The Generalized Uncertainty Principle and higher dimensions: Linking black holes and elementary particles

Abstract

Black holes play an important role in linking microphysics with macrophysics, with those of the Planck mass (MP ∼ 10−5 g) featuring in any theory of quantum gravity. In particular, the Compton-Schwarzschild correspondence posits a smooth transition between the Compton wavelength (RC ∝ 1/M) below the Planck mass and the Schwarzschild radius (RS ∝ M) above it.

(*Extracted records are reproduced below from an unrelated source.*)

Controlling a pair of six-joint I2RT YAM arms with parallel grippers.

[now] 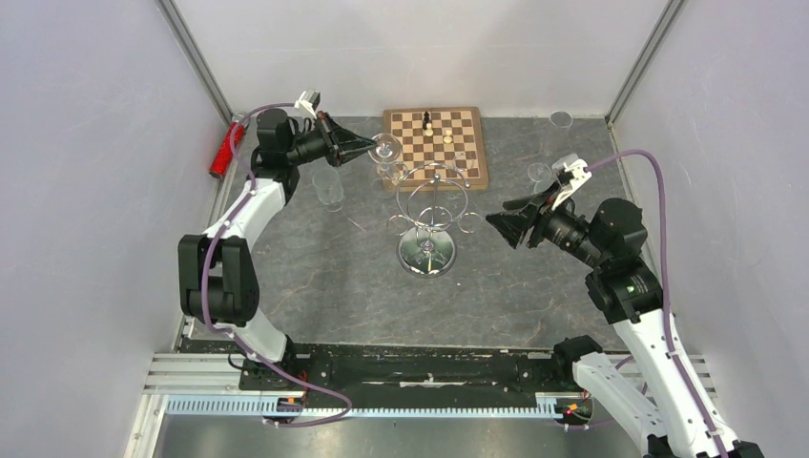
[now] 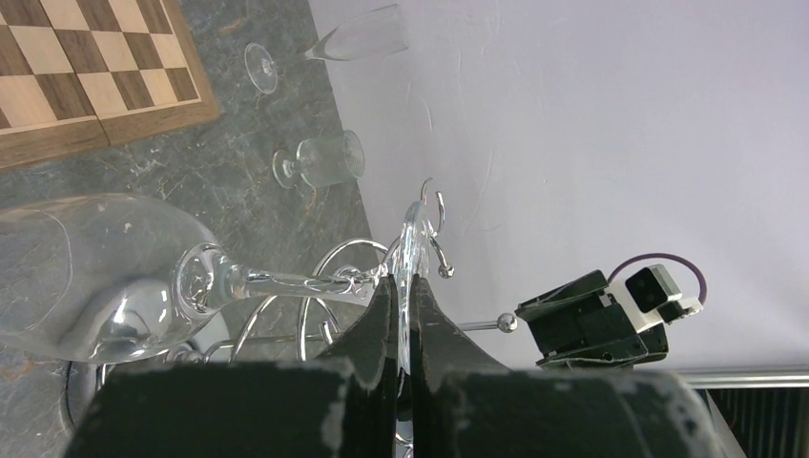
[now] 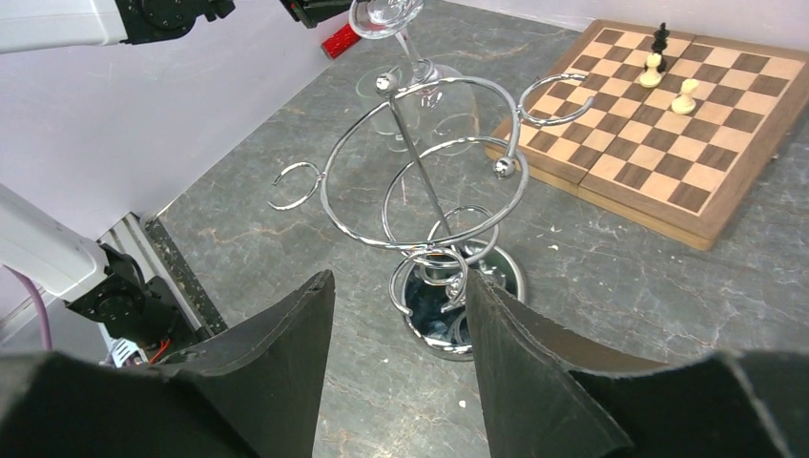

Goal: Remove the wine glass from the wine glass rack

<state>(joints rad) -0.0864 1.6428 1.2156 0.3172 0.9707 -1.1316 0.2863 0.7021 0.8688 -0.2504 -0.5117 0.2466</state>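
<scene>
The wine glass [image 2: 95, 277] hangs upside down, foot up and bowl down, at the far-left side of the wine glass rack [image 1: 426, 256]. Its thin foot is pinched edge-on between the fingers of the left gripper [image 2: 405, 286]. In the left wrist view the stem runs from that pinched foot across the chrome loops. One curled wire lies right against the stem, and the view does not show whether the stem is inside that loop or merely in front of it. The bowl is above the table [image 1: 324, 286] and does not touch it.

The rack stands upright on its round mirrored base near the middle of the table, with its loop arms spread around the central post.

The right gripper [image 1: 506, 224] is on the opposite side of the rack, pointing toward it with a gap between them. Its fingers are spread wide and hold nothing.

Behind the rack lies a wooden chessboard [image 1: 458, 143] with a few chess pieces [image 3: 658, 57] standing on it, one dark and two pale. A clear tumbler [image 1: 329, 186] stands on the table near the left arm. Two small stemmed glasses stand to the right of the board, one [image 1: 539, 174] near its corner and the other [image 1: 561, 119] by the back wall. A red object [image 1: 221, 151] lies at the table's left edge.
</scene>
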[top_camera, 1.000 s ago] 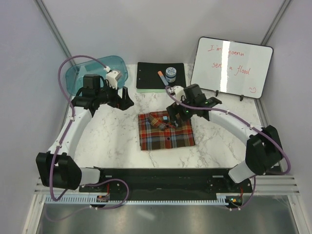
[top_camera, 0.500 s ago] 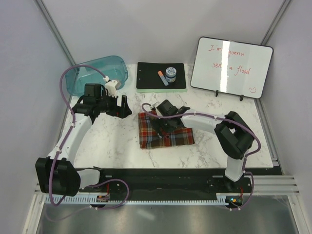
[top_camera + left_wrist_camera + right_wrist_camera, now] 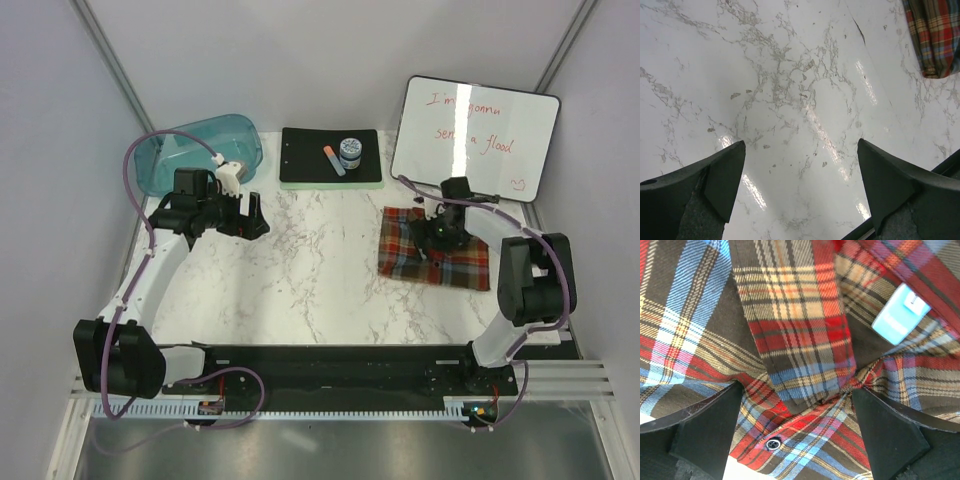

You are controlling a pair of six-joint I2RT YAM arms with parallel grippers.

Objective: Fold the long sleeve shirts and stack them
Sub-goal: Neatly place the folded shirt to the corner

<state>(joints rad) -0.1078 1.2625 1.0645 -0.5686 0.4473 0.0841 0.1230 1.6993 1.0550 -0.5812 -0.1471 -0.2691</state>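
Having slid across the table (image 3: 320,280) from centre to right side, the folded shirt (image 3: 435,262) looks set aside (likely the stack's spot), right gripper (image 3: 438,230) spread wide over it gripping nothing, left gripper (image 3: 256,215) wide open and empty.

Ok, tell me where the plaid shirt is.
Top view: the plaid shirt lies on the table, right side, before the whiteboard, under the right pincer.

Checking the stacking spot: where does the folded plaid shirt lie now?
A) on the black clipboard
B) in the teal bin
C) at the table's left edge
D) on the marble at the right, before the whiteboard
D: the plaid shirt lies on the marble table at the right, in front of the whiteboard.
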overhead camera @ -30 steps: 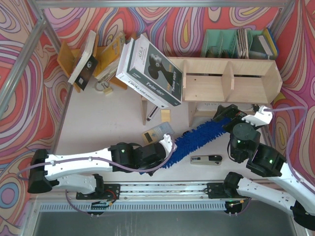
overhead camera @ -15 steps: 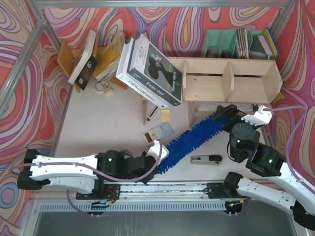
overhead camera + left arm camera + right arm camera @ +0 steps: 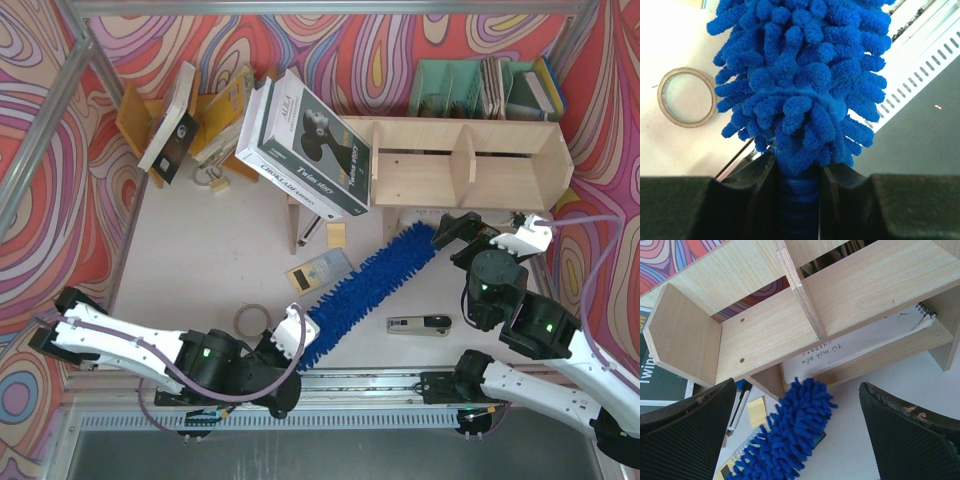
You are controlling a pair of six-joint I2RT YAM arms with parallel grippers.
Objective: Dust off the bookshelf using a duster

The duality between RC and RS implies a form of the Generalized Uncertainty Principle (GUP) and suggests that elementary particles may be sub-Planckian black holes. The simplest possibility is that the ADM mass has the form M+βMP2/M for some constant β and this model can be extended to charged and rotating black holes, clearly relevant to elementary particles. Another possibility is that sub-Planckian black holes may arise in loop quantum gravity and this explicitly links black holes and elementary particles. Higher dimensions may modify both proposals. If there are n extra dimensions, all with the same compactification scale, one expects RS ∝ M1/(1+n) below this scale but RC depends on the form of the higher-dimensional wave-function. If it is spherically symmetric, then RC ∝ M−1, so duality is broken and the Planck mass is reduced, allowing the possibility of TeV quantum gravity. If the wave-function is pancaked in the extra dimensions, RC ∝ M−1/(1+n) and so duality is preserved but the Planck mass is unchanged.